Der große Humorist Gerhard Polt wird siebzig. Ein Gespräch über das Leben, den Tod, die Komik und sein Schneckentempo beim Autofahren.

          7 Min.

          Mit kräftigem Händedruck und zurückhaltendem Lächeln empfängt uns Gerhard Polt in seiner Münchner Wohnung. Keine Spur von Grantlertum im Gesicht, obwohl er ungern über sich selbst redet. Kunst und antike Bücher, wohin man nur schaut, schwere Teppiche, die die Schritte verschlucken. Ein Gummibaum. Statt der legendären Wolljoppe, seiner zweiten Haut auf der Bühne, trägt er ein sandfarbenes Sakko, lila Pullover, legere Jeans und Sneakers mit Klettverschluss. „Ich bin leider nicht zum Einkaufen gekommen“, entschuldigt sich Polt. Denn die meiste Zeit lebt er am Schliersee. „Aber mögen Sie einen Espresso?“ Dann federt er, großgewachsen, in die Küche, kämpft zehn Minuten mit der nagelneuen Maschine, die ihm sein Sohn vermacht hat, man hört ihn murmeln, dann rufen: „Eine Sensation. Es läuft! Zucker bringe ich Ihnen auch noch.“ Der Mann ist ein Gentleman.

          Herr Polt, Sie werden am Montag siebzig Jahre alt. Das Münchner Literaturhaus ehrt Sie zurzeit mit einer Ausstellung. Am Eingang steht eine Stechuhr, der Besucher stempelt die Ein- und Ausgangszeit und weiß dann, wie viel Lebenszeit er mit Ihnen verbracht hat. Das war Ihre Idee. Ich bin auf 212 Minuten gekommen. Geht das in Ordnung?

          Ja, natürlich. Wenn man das Gefühl hat, man hat Zeit verbracht, das ist doch schön. Heute wird Zeit ja gerne und überall gemessen. Ganz anders, sagen wir mal, am Orinoco, da gibt es Menschen, die gar nicht wissen, was eine Uhr ist. Ich stelle mir immer vor, wie das sein muss. Ein Mensch sieht nur, dass die Sonne da steht oder da, und das langt ihm.

          Die Uhr zwingt uns also einen anderen Begriff von Zeit auf?

          Ja, das meine ich. Früher haben die Leute nicht gesagt: Ich geh jetzt auf eine Stunde ins Wirtshaus, sondern: Ich geh auf zwei oder drei Bier, oder: Ich war auf fünf Halbe. Das war die Zeiteinheit. Wunderbar! Die Gegenwelt habe ich auch mal erlebt. In Mariefred, ANTWORT: wo der Tucholsky beerdigt ist, in der Nähe von Stockholm, da gibt es eine Sonnenuhr. Eines Tages sehe ich so große Abschürfungen im Stein. Zufällig ist dann ein Wächter vorbeigegangen, und ich habe gefragt: „Sie, was ist denn da passiert mit dieser Uhr?“ Und da hat er gesagt: „Ja, die wird jetzt jedes Jahr nach Sommerzeit eingestellt.“ Das muss man sich mal vorstellen, also ich mein’, allein die Idee, da kommt ein Bagger, ein Riesenkran, und dreht das Ding aus dem 17. Jahrhundert, damit die eine Sommerzeit haben. Unfasslich.
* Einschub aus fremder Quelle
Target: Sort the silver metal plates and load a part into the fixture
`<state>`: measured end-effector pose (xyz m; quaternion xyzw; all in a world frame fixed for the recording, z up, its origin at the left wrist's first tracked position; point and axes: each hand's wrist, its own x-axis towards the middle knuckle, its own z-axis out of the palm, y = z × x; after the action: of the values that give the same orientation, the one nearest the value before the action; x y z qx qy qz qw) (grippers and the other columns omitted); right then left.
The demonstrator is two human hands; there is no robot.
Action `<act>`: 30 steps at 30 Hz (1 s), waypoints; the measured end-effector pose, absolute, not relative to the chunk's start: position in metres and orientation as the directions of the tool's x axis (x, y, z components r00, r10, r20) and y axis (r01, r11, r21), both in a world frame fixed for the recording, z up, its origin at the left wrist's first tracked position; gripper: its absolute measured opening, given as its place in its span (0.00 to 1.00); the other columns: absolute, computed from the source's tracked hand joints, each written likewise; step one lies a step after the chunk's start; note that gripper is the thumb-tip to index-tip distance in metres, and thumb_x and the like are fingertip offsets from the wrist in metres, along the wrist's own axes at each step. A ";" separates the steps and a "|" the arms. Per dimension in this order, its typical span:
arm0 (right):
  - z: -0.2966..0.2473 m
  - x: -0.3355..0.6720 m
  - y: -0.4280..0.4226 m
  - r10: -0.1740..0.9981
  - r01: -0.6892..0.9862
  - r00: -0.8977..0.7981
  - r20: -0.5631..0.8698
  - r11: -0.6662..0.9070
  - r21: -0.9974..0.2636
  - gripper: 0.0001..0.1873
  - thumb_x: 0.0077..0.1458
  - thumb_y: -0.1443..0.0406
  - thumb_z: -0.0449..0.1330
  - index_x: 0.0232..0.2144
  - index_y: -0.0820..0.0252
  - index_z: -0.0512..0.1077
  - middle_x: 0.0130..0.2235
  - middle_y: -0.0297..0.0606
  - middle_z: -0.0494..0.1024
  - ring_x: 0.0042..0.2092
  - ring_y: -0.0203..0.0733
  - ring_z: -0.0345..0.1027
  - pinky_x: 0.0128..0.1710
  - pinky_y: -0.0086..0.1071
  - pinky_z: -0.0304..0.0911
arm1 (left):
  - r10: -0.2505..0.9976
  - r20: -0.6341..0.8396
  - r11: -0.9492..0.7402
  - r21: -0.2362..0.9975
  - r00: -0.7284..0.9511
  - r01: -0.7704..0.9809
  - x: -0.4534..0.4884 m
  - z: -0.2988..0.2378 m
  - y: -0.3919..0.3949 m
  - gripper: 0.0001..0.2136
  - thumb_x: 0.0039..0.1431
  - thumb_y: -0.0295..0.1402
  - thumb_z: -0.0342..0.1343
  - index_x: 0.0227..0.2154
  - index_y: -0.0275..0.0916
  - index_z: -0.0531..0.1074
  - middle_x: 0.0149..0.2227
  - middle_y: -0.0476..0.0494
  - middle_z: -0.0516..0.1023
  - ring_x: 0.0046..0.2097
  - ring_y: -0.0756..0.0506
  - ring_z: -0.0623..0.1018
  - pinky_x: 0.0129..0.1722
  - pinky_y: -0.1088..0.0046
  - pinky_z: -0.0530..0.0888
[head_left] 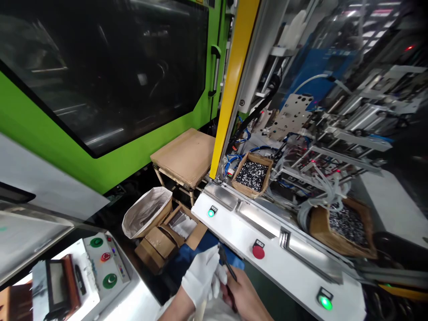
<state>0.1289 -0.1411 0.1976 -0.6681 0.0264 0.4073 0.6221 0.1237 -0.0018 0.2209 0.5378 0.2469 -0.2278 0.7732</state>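
Observation:
My left hand (202, 272), in a white glove, is raised at the bottom centre with its fingers bent together. Whatever it may be holding is hidden. Right beside it, my bare right hand (242, 290) is closed around the dark handles of a pair of pliers (229, 267). The pliers point up and away from me, with their tip against or just next to the gloved fingers. Blur and overlap hide the exact contact at the tip.
A white machine ledge with a red button (258, 252) and lit green buttons runs to my right. Behind it stand boxes of small dark parts (252, 175). Ahead are a lined bin (147, 211), an open carton (182, 223) and a low table (187, 154). A control panel (105, 263) is at left.

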 end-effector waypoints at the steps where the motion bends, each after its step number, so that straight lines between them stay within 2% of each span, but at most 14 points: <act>1: 0.196 0.128 -0.141 0.495 -0.596 0.640 -0.588 -0.164 -0.786 0.33 0.53 0.34 0.53 0.24 0.57 0.60 0.20 0.26 0.61 0.19 0.30 0.52 0.20 0.27 0.45 | -0.102 -0.620 0.337 0.714 0.778 0.614 0.123 0.219 -0.002 0.31 0.53 0.57 0.55 0.44 0.28 0.70 0.18 0.45 0.75 0.13 0.51 0.67 0.10 0.78 0.58; 3: 0.193 0.126 -0.140 0.519 -0.691 0.596 -0.612 -0.057 -0.721 0.34 0.49 0.33 0.56 0.26 0.58 0.60 0.21 0.27 0.63 0.19 0.29 0.55 0.19 0.26 0.43 | -0.151 -0.592 0.410 0.691 0.792 0.595 0.121 0.218 -0.003 0.30 0.55 0.55 0.54 0.43 0.28 0.71 0.14 0.45 0.73 0.13 0.50 0.67 0.12 0.78 0.62; 7: 0.197 0.122 -0.141 0.525 -0.786 0.553 -0.647 0.070 -0.614 0.36 0.43 0.33 0.62 0.29 0.58 0.60 0.21 0.26 0.65 0.19 0.28 0.58 0.19 0.25 0.41 | -0.271 -0.558 0.562 0.570 0.785 0.599 0.117 0.227 -0.003 0.32 0.56 0.54 0.56 0.53 0.30 0.66 0.13 0.48 0.71 0.14 0.49 0.68 0.16 0.77 0.64; 9: 0.203 0.121 -0.142 0.539 -0.797 0.539 -0.647 0.080 -0.598 0.36 0.44 0.34 0.62 0.30 0.58 0.60 0.22 0.27 0.67 0.19 0.28 0.60 0.18 0.25 0.38 | -0.318 -0.529 0.603 0.528 0.787 0.599 0.115 0.230 -0.003 0.32 0.59 0.51 0.54 0.59 0.32 0.61 0.14 0.49 0.72 0.14 0.48 0.70 0.17 0.77 0.64; 11: 0.208 0.124 -0.145 0.563 -0.772 0.552 -0.615 0.067 -0.632 0.34 0.49 0.34 0.59 0.31 0.59 0.62 0.24 0.30 0.69 0.21 0.28 0.61 0.18 0.25 0.36 | -0.300 -0.491 0.633 0.540 0.818 0.556 0.114 0.230 -0.001 0.32 0.63 0.47 0.52 0.64 0.34 0.53 0.16 0.48 0.74 0.16 0.46 0.72 0.18 0.75 0.66; 12: 0.209 0.127 -0.147 0.571 -0.736 0.572 -0.589 0.041 -0.676 0.33 0.52 0.35 0.57 0.30 0.60 0.63 0.25 0.31 0.70 0.21 0.28 0.60 0.18 0.25 0.38 | -0.264 -0.469 0.646 0.563 0.843 0.515 0.113 0.229 0.000 0.33 0.64 0.45 0.51 0.65 0.34 0.49 0.18 0.47 0.76 0.17 0.45 0.74 0.18 0.73 0.68; 14: 0.207 0.135 -0.153 0.580 -0.615 0.627 -0.520 -0.040 -0.787 0.31 0.60 0.39 0.51 0.32 0.61 0.67 0.28 0.36 0.73 0.24 0.32 0.63 0.21 0.25 0.50 | -0.175 -0.438 0.664 0.609 0.882 0.434 0.114 0.224 0.003 0.35 0.64 0.43 0.51 0.66 0.34 0.43 0.21 0.47 0.77 0.18 0.45 0.75 0.17 0.73 0.68; 16: 0.194 0.144 -0.160 0.559 -0.405 0.692 -0.457 -0.223 -0.887 0.26 0.64 0.44 0.49 0.40 0.61 0.71 0.37 0.43 0.78 0.34 0.41 0.72 0.34 0.32 0.65 | -0.112 -0.436 0.655 0.643 0.893 0.397 0.115 0.221 0.008 0.36 0.64 0.44 0.52 0.67 0.33 0.42 0.21 0.47 0.77 0.15 0.49 0.71 0.13 0.78 0.61; 18: 0.174 0.149 -0.168 0.458 -0.193 0.748 -0.481 -0.542 -0.818 0.22 0.63 0.53 0.53 0.50 0.63 0.71 0.48 0.53 0.77 0.48 0.55 0.73 0.49 0.44 0.65 | -0.076 -0.456 0.637 0.662 0.887 0.395 0.116 0.221 0.013 0.36 0.63 0.46 0.52 0.66 0.34 0.43 0.22 0.48 0.76 0.13 0.53 0.65 0.11 0.80 0.53; 19: 0.163 0.150 -0.171 0.406 -0.114 0.762 -0.505 -0.684 -0.721 0.22 0.62 0.57 0.54 0.52 0.65 0.70 0.51 0.57 0.75 0.52 0.60 0.71 0.53 0.47 0.63 | -0.064 -0.471 0.629 0.666 0.880 0.402 0.117 0.222 0.016 0.36 0.63 0.47 0.52 0.66 0.35 0.44 0.22 0.49 0.76 0.12 0.54 0.64 0.11 0.81 0.50; 21: 0.145 0.148 -0.177 0.349 -0.017 0.753 -0.558 -0.837 -0.547 0.22 0.60 0.64 0.52 0.54 0.69 0.69 0.53 0.63 0.74 0.54 0.64 0.70 0.54 0.49 0.61 | -0.031 -0.484 0.613 0.682 0.874 0.399 0.117 0.222 0.023 0.36 0.62 0.48 0.53 0.65 0.37 0.46 0.24 0.49 0.76 0.13 0.56 0.63 0.12 0.80 0.50; 24: 0.145 0.145 -0.184 0.421 0.056 0.702 -0.574 -0.837 -0.545 0.22 0.61 0.67 0.47 0.55 0.67 0.69 0.52 0.60 0.76 0.54 0.60 0.72 0.52 0.44 0.64 | 0.034 -0.525 0.595 0.695 0.850 0.405 0.115 0.215 0.035 0.33 0.61 0.50 0.54 0.64 0.41 0.53 0.26 0.49 0.75 0.15 0.58 0.60 0.15 0.80 0.50; 27: 0.184 0.156 -0.196 0.443 0.072 0.747 -0.496 -0.795 -0.603 0.19 0.64 0.61 0.47 0.53 0.60 0.67 0.49 0.51 0.79 0.50 0.56 0.74 0.48 0.41 0.65 | 0.091 -0.607 0.656 0.633 0.789 0.411 0.114 0.197 0.049 0.29 0.57 0.51 0.58 0.57 0.41 0.67 0.27 0.50 0.73 0.16 0.61 0.55 0.16 0.81 0.48; 30: 0.234 0.189 -0.215 0.339 0.058 0.853 -0.397 -0.817 -0.574 0.18 0.67 0.53 0.46 0.50 0.53 0.66 0.47 0.44 0.79 0.46 0.51 0.75 0.44 0.38 0.65 | 0.091 -0.633 0.710 0.582 0.768 0.396 0.117 0.180 0.062 0.24 0.48 0.47 0.67 0.45 0.38 0.77 0.28 0.49 0.74 0.16 0.62 0.53 0.14 0.82 0.49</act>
<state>0.1888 -0.2152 0.2340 -0.9201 -0.1079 0.2488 0.2828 0.1171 0.0623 0.1795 0.3704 0.3287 -0.0881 0.8643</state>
          Im gerade erschienenen Buch „Gerhard Polt und auch sonst“ liest man, dass Sie wie eine Schnecke Auto fahren, obwohl Sie einen schnellen Wagen haben. Welcher Gewinn liegt in der Langsamkeit?
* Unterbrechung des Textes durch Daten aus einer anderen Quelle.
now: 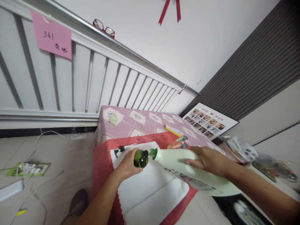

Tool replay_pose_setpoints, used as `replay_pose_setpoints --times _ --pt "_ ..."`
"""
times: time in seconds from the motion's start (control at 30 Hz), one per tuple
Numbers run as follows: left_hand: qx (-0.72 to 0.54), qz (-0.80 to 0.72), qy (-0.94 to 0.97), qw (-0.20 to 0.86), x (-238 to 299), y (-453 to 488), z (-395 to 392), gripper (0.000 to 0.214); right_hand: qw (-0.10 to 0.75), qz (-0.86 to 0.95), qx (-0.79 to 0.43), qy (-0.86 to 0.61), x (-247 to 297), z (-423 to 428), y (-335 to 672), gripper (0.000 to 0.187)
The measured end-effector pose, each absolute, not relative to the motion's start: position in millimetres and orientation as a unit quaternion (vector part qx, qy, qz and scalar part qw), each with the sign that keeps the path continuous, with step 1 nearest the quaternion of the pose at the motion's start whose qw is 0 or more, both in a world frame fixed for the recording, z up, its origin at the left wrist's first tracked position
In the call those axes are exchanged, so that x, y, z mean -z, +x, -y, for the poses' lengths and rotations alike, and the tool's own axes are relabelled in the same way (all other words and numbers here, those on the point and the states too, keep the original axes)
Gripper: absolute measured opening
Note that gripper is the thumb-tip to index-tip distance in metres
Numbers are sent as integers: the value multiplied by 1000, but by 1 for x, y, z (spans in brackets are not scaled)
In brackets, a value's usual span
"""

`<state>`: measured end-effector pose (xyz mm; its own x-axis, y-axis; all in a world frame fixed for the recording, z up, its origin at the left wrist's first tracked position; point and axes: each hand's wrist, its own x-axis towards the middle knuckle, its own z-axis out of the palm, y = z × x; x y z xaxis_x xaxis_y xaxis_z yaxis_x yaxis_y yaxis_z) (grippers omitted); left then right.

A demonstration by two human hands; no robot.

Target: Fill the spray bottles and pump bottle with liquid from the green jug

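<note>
My left hand (128,165) is wrapped round a small dark green pump bottle (140,159) whose pump is off. In my right hand (206,162) is a large pale green jug (178,159), tilted on its side. The jug's green spout (153,153) meets or almost meets the bottle's dark neck; I cannot tell whether liquid is flowing. A dark pump head (119,151) lies on the white cloth (150,193) beside my left hand. Farther back, a light green cap (113,120) rests on the patterned tablecloth (154,118).
A red cloth (103,165) lies under the white one. A yellow box cutter (173,131) and small items sit at the back. Behind runs a white radiator (112,81) with glasses (103,28) on top. A cable and a white power strip (11,190) are on the floor.
</note>
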<state>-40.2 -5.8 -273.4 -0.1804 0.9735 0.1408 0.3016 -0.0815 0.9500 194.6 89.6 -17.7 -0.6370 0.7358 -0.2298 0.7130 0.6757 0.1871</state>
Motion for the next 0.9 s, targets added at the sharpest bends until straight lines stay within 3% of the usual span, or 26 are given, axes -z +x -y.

          Sie kommt vielleicht meinem Wesen entgegen. Ich kann auch Leute verstehen, die in einen Zeppelin steigen. Oder in einen Heißluftballon. Langsamkeit hat was Schönes, und wenn ich höre, die Züge fahren heute 250 Stundenkilometer und man kommt noch schneller überall hin - mit dieser Mentalität bin ich irgendwie überkreuz und bestimmt auch nicht alleine damit. Vielleicht habe ich auch ein gewisses Phlegma. Ich springe nicht sofort in die Höhe und tanze Flamenco, das liegt mir nicht.
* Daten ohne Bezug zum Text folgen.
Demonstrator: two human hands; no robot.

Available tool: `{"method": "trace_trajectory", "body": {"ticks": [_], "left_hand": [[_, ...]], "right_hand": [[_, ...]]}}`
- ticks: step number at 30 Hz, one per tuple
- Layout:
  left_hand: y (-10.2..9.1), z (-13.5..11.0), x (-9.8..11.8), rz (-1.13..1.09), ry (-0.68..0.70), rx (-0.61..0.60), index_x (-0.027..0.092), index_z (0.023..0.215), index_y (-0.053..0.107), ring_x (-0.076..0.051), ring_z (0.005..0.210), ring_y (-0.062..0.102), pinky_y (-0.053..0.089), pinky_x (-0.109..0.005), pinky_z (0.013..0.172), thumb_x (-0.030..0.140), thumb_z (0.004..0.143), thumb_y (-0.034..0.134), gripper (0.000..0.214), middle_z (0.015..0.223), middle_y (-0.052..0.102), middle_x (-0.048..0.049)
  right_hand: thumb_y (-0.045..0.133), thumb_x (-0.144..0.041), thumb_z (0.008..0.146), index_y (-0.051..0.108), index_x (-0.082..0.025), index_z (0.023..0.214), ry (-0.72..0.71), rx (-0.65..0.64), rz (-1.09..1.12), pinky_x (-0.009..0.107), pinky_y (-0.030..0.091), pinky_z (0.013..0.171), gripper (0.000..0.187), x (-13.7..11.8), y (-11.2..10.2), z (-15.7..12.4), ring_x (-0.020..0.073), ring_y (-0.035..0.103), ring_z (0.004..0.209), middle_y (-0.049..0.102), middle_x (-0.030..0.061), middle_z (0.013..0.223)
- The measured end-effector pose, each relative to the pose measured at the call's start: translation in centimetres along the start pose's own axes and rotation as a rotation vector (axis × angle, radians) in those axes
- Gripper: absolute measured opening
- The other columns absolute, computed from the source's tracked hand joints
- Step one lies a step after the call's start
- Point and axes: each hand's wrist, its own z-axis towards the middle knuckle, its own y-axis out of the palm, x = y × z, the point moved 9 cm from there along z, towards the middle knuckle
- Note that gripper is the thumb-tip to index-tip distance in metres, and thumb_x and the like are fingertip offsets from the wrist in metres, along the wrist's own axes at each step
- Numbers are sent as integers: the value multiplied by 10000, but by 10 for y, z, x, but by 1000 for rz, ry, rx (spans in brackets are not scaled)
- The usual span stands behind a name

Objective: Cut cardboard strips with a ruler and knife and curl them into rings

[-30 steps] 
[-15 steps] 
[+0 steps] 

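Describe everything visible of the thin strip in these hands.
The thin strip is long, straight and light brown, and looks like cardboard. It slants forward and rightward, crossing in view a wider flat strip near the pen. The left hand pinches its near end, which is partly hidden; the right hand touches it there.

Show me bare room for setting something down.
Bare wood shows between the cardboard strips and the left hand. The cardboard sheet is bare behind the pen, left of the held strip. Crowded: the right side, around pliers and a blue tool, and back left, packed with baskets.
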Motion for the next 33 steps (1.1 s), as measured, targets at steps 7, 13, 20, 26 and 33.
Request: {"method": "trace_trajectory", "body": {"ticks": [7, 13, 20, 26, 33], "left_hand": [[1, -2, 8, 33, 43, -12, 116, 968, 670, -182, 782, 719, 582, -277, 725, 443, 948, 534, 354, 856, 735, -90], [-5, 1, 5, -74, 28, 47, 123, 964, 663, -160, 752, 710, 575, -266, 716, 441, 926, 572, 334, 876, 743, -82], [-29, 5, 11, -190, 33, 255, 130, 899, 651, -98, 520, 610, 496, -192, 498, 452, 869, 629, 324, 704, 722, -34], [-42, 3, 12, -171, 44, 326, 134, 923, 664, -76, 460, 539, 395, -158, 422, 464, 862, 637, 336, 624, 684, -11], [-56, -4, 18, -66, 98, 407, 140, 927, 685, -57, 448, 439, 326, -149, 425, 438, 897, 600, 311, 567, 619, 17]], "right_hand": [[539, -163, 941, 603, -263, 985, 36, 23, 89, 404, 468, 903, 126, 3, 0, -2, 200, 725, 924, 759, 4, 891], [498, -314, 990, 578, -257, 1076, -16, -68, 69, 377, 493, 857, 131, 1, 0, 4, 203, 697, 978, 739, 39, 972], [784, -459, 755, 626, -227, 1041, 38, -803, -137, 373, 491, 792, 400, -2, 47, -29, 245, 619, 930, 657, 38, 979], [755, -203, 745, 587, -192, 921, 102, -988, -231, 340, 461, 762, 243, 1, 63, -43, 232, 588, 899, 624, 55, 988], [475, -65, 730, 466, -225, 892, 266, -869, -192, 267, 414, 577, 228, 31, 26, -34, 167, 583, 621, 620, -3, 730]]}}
          Herr Polt, seit Ihrem Sechzigsten sucht Sie die Frage nach dem Ruhestand heim. Sie antworten meist: Hätten Sie das Picasso auch gefragt? Was haben Sie dagegen?

          Na ja, ich finde es halt unüberlegt. Hätte ich vielleicht sogar schon in Frührente gehen sollen, hätte der Picasso vielleicht schon mit 42 aufhören sollen mit dem Malen? Das ist einfach töricht. Künstler ist ein Beruf, den ja die meisten, ausgenommen Tänzer vielleicht, bis zum Lebensende ausüben können. Das ist ja eine Gnade.

          Also machen Sie es wie Johannes Heesters. Der hat stolze neunzig Jahre auf der Bühne verbracht.

          Vielleicht nicht so lange wie der Heesters. Aber warum sollten die Bühnen auf einen Rolf Boysen mit neunzig verzichten? Das ist doch gerade das Tolle. Ein gewisses Gesicht und ein gewisses Alter, das ist genau das, auf das wir warten. Und wenn ich mir einfach die Zeit und die Jahre nehme, bis ein Gesicht entsteht, ist das doch wunderbar.